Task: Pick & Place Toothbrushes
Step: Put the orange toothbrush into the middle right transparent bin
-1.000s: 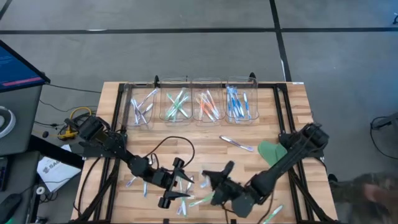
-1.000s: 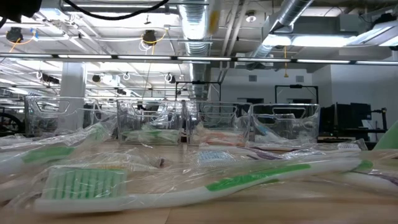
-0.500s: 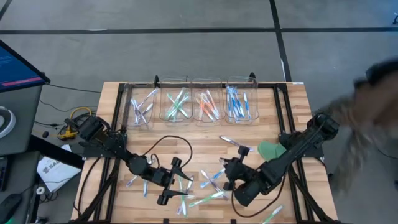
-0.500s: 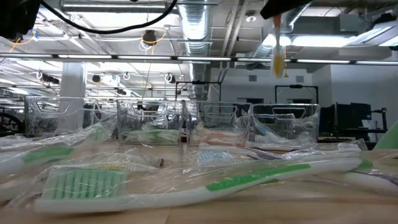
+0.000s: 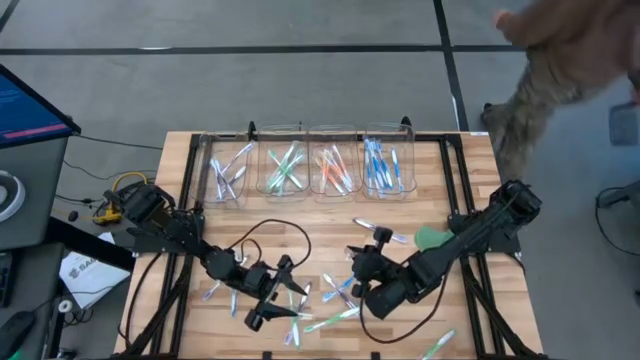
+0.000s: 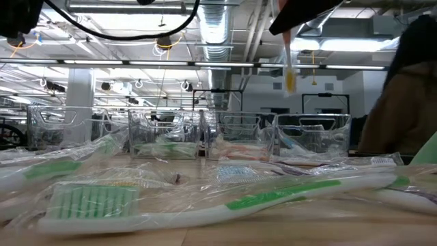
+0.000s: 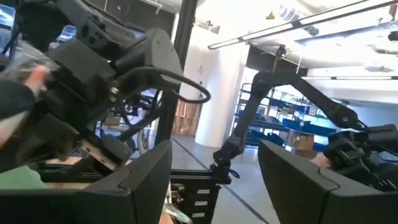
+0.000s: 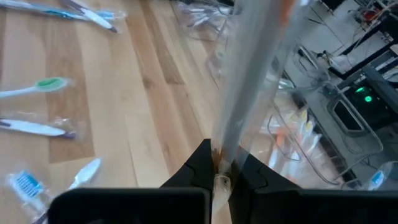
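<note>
Wrapped toothbrushes [image 5: 335, 318] lie scattered on the near half of the wooden table; a green one [image 6: 205, 205] lies close in the low view. Four clear bins [image 5: 305, 160] at the far edge hold toothbrushes sorted by colour. My right gripper [image 5: 362, 256], near the table's middle, is shut on an orange toothbrush [image 6: 289, 65] in clear wrap, raised above the table. My left gripper [image 5: 288, 298] hovers open over the near-left scatter, nothing between its fingers [image 7: 143, 180]. My right gripper pinches one end of the wrapped orange toothbrush [image 8: 219, 163] between its two fingertips. The handle runs on forward past the fingers, along them. In the low view it hangs nearly upright below the gripper, orange end [image 6: 290, 82] lowest, clear of the table.
A flat green leaf-shaped piece [image 5: 432, 238] lies right of the right gripper. Black frame rails [image 5: 455, 180] run along the table's sides. A person [image 5: 560, 60] moves past the table's far right corner. A cable [image 5: 275, 232] loops over the left arm.
My right gripper has moved from the near scatter toward the far edge and the bins, rolling its wrist, with the orange toothbrush lifted clear; it now hangs into the low view. A person has walked in past the table's right side toward the far right corner.
</note>
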Controlling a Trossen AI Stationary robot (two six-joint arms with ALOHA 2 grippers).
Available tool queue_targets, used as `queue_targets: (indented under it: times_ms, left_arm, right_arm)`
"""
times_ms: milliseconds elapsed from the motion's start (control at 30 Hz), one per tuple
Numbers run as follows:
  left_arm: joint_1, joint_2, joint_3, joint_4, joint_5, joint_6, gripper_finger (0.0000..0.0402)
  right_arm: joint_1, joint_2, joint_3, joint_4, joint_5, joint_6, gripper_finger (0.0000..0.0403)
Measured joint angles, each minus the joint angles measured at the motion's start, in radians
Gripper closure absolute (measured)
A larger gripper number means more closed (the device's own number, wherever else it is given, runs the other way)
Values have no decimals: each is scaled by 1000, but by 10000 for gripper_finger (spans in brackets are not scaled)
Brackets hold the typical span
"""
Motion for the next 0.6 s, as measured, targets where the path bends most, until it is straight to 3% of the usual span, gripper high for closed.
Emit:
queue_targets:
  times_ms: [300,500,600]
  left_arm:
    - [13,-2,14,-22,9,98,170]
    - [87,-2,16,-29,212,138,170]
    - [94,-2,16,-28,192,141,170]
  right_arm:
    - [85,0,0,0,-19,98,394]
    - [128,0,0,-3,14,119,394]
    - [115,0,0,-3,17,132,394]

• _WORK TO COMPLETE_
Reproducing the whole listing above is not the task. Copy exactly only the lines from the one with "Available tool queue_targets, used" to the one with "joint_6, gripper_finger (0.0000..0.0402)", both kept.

• _SOLVED EXERCISE_
Available tool queue_targets, used as `queue_targets: (indented under it: times_ms, left_arm, right_arm)`
"""
times_ms: milliseconds elapsed from the motion's start (control at 30 Hz), one per tuple
Numbers run as follows:
  left_arm: joint_1, joint_2, joint_3, joint_4, joint_5, joint_6, gripper_finger (0.0000..0.0402)

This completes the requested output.